So much for a light-hearted blog about family life! I’m very much a discovery writer and it often leads me down the path unexpected. I write for the same reason I read – to turn the page and find out what happens next. At writers group this week, I wrote a poem that gave me this week’s topic. (I will share it but please bear in mind I am no great poet – it’s something I do sometimes).
Anyone who dares to read the appalling comments under LGBTQ news articles will know that there are many people who struggle to grasp the concept of consenting adults. My view is that if you’re over eighteen and agree to a sexual encounter or to be objectified it’s none of my business.
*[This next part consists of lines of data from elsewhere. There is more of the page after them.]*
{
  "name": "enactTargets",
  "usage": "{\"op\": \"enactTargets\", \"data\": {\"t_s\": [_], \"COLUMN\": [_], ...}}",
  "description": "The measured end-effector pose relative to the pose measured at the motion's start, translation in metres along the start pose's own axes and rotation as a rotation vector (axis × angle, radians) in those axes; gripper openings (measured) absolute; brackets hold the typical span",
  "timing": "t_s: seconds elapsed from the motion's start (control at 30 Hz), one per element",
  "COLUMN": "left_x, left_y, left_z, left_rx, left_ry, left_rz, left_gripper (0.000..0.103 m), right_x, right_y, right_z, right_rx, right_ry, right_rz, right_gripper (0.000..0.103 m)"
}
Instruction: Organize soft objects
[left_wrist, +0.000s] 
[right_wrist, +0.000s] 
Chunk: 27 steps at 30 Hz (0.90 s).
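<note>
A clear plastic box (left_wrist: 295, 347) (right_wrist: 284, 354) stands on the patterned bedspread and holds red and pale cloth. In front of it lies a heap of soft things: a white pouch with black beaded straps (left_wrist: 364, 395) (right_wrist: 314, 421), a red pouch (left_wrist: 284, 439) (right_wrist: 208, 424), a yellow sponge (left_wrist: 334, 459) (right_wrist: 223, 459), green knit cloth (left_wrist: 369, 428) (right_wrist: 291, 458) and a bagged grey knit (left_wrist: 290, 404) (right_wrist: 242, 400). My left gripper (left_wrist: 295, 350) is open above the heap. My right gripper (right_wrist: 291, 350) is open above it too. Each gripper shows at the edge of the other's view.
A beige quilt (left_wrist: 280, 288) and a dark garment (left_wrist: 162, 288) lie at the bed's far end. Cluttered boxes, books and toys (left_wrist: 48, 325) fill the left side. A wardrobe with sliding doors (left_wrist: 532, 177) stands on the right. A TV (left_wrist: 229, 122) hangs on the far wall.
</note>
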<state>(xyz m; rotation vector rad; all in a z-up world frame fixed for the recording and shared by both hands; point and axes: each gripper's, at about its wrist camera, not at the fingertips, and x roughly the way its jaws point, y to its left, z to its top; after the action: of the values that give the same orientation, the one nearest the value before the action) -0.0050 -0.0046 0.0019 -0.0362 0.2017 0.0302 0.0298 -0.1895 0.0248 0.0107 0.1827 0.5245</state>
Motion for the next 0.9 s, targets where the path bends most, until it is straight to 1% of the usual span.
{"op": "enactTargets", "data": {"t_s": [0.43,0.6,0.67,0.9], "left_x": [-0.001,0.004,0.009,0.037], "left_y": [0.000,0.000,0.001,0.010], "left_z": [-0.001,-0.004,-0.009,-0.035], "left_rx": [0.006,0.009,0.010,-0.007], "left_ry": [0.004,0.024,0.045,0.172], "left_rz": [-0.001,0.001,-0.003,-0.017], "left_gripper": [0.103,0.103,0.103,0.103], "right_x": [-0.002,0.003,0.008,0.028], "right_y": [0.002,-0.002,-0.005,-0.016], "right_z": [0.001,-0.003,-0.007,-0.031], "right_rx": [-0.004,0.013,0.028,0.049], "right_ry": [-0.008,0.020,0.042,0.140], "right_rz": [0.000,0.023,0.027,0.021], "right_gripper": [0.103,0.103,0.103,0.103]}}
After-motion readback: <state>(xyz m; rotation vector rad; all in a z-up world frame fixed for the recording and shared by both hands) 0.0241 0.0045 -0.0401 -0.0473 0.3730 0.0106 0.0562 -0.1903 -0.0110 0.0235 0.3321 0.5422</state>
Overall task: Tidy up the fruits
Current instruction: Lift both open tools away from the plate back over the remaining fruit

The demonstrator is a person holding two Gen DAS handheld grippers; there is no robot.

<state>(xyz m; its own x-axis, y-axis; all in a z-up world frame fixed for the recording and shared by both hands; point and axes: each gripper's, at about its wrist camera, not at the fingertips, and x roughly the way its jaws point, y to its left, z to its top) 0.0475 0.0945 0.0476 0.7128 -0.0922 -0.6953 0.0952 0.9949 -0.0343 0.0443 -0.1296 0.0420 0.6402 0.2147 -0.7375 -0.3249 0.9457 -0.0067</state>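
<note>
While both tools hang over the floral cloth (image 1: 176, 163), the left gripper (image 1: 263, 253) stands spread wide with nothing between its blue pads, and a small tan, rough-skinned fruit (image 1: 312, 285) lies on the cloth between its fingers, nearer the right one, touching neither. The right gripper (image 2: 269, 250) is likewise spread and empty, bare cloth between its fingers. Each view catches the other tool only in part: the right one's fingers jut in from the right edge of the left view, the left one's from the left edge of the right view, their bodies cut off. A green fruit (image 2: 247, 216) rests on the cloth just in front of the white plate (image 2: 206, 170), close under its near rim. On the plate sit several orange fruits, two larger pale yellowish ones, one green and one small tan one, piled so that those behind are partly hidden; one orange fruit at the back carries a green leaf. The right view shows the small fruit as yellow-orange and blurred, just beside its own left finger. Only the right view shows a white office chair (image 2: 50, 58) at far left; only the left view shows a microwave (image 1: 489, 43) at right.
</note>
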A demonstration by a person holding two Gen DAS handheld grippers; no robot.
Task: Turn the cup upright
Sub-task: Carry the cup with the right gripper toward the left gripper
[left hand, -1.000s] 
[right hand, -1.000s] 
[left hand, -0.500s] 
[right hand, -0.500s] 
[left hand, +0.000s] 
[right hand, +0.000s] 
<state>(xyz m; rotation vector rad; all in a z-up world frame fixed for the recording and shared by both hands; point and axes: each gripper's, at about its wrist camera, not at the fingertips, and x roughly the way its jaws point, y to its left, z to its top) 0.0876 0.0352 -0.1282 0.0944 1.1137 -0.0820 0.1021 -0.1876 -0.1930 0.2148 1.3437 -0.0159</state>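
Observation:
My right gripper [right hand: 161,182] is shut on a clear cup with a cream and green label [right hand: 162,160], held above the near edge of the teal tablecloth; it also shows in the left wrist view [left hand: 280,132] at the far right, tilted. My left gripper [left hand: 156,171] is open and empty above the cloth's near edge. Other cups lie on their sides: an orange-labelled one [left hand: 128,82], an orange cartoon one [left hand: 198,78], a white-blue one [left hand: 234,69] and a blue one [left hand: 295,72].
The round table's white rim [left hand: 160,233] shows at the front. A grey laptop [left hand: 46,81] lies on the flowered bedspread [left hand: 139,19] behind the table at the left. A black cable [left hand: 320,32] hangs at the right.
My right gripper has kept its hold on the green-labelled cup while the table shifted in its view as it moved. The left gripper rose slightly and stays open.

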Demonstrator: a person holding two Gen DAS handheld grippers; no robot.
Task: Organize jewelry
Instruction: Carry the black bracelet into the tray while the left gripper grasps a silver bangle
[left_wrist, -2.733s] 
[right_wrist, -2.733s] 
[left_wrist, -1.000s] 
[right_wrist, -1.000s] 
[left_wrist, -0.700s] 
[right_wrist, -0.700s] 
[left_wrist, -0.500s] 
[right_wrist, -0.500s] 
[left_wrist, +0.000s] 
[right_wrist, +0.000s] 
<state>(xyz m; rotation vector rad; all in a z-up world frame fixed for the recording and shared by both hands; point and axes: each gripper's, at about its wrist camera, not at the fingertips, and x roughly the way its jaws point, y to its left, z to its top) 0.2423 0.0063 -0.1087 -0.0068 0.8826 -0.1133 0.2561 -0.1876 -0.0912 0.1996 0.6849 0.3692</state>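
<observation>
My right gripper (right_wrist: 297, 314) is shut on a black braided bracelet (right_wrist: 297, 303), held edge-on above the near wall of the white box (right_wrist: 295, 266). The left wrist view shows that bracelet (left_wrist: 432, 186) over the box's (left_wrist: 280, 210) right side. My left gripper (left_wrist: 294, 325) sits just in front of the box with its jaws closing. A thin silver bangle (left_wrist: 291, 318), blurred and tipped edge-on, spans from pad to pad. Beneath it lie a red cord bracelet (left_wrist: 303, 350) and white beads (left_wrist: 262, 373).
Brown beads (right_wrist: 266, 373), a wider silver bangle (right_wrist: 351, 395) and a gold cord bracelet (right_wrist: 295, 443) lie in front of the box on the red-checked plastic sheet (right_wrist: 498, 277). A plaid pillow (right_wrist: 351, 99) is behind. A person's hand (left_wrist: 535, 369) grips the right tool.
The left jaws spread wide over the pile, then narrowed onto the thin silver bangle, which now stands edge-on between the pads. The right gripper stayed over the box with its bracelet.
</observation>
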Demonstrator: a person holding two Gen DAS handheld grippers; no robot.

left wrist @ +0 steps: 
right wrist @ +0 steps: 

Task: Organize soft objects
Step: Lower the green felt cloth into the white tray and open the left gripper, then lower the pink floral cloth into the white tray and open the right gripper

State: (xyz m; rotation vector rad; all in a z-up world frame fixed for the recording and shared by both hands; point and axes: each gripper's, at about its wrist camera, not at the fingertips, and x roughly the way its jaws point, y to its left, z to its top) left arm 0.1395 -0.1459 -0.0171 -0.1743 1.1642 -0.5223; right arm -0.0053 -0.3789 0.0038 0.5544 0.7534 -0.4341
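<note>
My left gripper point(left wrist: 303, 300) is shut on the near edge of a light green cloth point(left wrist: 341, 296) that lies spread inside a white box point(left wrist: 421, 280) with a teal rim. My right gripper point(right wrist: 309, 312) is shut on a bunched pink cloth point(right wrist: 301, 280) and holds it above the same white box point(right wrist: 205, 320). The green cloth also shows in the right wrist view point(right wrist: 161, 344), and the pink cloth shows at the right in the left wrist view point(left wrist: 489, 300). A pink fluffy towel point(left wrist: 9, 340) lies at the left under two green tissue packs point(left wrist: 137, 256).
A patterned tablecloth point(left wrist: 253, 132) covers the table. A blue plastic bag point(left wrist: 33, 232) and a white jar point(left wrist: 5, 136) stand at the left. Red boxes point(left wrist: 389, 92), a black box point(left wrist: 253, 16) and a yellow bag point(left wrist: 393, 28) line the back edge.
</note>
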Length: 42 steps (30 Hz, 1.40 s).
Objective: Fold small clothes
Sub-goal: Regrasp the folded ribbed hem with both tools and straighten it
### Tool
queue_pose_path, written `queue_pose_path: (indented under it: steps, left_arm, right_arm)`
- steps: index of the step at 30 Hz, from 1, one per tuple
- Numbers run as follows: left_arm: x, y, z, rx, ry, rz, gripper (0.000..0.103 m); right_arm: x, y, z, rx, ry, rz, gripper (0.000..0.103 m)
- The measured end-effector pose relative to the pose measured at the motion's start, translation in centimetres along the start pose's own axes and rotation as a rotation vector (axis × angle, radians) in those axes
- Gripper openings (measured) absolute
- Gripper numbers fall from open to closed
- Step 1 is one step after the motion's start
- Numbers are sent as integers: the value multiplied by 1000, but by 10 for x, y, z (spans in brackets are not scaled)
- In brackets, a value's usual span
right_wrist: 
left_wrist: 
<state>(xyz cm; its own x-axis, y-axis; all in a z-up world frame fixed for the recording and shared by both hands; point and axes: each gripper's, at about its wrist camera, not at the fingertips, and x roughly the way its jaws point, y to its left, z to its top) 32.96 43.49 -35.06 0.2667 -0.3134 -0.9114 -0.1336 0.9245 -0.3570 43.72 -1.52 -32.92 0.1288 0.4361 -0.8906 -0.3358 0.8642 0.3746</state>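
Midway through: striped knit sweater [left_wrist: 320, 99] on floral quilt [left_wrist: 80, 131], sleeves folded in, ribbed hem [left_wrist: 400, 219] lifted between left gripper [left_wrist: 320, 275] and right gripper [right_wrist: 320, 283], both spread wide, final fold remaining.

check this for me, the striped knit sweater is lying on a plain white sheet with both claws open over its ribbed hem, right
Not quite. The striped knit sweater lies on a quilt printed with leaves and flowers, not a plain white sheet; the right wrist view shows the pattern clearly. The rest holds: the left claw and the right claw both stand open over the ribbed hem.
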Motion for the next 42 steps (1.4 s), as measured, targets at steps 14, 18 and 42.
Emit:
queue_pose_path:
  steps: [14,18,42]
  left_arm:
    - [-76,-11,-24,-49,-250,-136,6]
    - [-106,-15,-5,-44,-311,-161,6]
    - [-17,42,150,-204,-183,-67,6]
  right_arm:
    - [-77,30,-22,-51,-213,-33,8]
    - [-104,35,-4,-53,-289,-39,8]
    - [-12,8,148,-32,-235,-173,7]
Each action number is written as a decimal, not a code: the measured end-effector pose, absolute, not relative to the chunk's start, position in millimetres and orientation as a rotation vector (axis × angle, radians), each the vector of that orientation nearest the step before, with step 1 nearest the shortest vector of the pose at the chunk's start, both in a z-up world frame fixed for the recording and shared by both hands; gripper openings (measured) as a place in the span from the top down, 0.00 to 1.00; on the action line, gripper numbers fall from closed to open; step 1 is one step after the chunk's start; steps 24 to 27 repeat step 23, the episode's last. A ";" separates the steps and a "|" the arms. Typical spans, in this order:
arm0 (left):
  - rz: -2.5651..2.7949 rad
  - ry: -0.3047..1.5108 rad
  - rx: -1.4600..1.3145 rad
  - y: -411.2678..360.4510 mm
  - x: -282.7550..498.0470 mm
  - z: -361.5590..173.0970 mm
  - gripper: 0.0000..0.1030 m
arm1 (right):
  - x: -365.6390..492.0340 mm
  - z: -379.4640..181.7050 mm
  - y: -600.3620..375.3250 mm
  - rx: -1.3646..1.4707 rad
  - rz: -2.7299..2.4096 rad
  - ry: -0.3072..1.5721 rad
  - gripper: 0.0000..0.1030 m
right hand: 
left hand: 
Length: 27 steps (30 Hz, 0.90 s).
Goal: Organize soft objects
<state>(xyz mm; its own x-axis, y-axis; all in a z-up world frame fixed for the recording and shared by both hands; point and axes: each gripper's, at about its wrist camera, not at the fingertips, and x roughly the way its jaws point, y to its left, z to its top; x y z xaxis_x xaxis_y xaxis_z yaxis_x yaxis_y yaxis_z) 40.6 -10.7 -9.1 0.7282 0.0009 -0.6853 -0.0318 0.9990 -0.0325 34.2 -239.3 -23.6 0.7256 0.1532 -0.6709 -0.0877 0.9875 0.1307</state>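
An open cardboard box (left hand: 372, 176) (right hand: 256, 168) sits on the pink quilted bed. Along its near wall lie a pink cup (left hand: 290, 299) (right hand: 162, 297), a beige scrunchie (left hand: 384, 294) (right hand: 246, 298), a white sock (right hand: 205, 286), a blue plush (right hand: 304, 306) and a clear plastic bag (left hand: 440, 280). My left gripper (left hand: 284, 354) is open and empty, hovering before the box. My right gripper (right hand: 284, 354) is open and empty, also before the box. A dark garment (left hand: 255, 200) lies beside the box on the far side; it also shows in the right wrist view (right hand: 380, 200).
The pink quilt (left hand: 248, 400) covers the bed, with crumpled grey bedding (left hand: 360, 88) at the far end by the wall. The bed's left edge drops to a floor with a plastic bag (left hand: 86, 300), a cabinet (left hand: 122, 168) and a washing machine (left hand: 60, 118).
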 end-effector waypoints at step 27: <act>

As parents my husband and I started teaching our children consent from tiny babies. When we massaged them we would rub our hands together and ask them did they want a rub. Even at only a few months old they either reacted with excitement or made it clear they weren’t in the mood.
I’m an affectionate, huggy type but I’ve ended up with a daughter who doesn’t like touch. We’re at opposite ends of the hug spectrum. Banana Bug has always been self sufficient. She hated cosleeping and only liked slinging outside the house because people talked to her more in the sling than they did in the pram. At home she preferred to sit in a chair and watch what we were doing rather than be held. I learned early on that alone in a dark room she would cry for a moment or two then sleep whereas if I held her she’d cry for hours. Now she’s twelve we have a compromise – she will hug me on my birthday and at Christmas. It’s so hard as a parent not to hold a child tight when they’re distressed but she needs space to deal with things. (Her brothers love their cuddles although my nine year old is pretending he doesn’t at the moment) And one day I will find someone to knit me substitute daughter that I can hug. Aside from her touch issues she is a fab kid and I wouldn’t swap her.
But the rules are simple in our home, unless someone is in danger you only touch another when you have consent to do so. Play fighting becomes fighting as soon as one party wants to stop.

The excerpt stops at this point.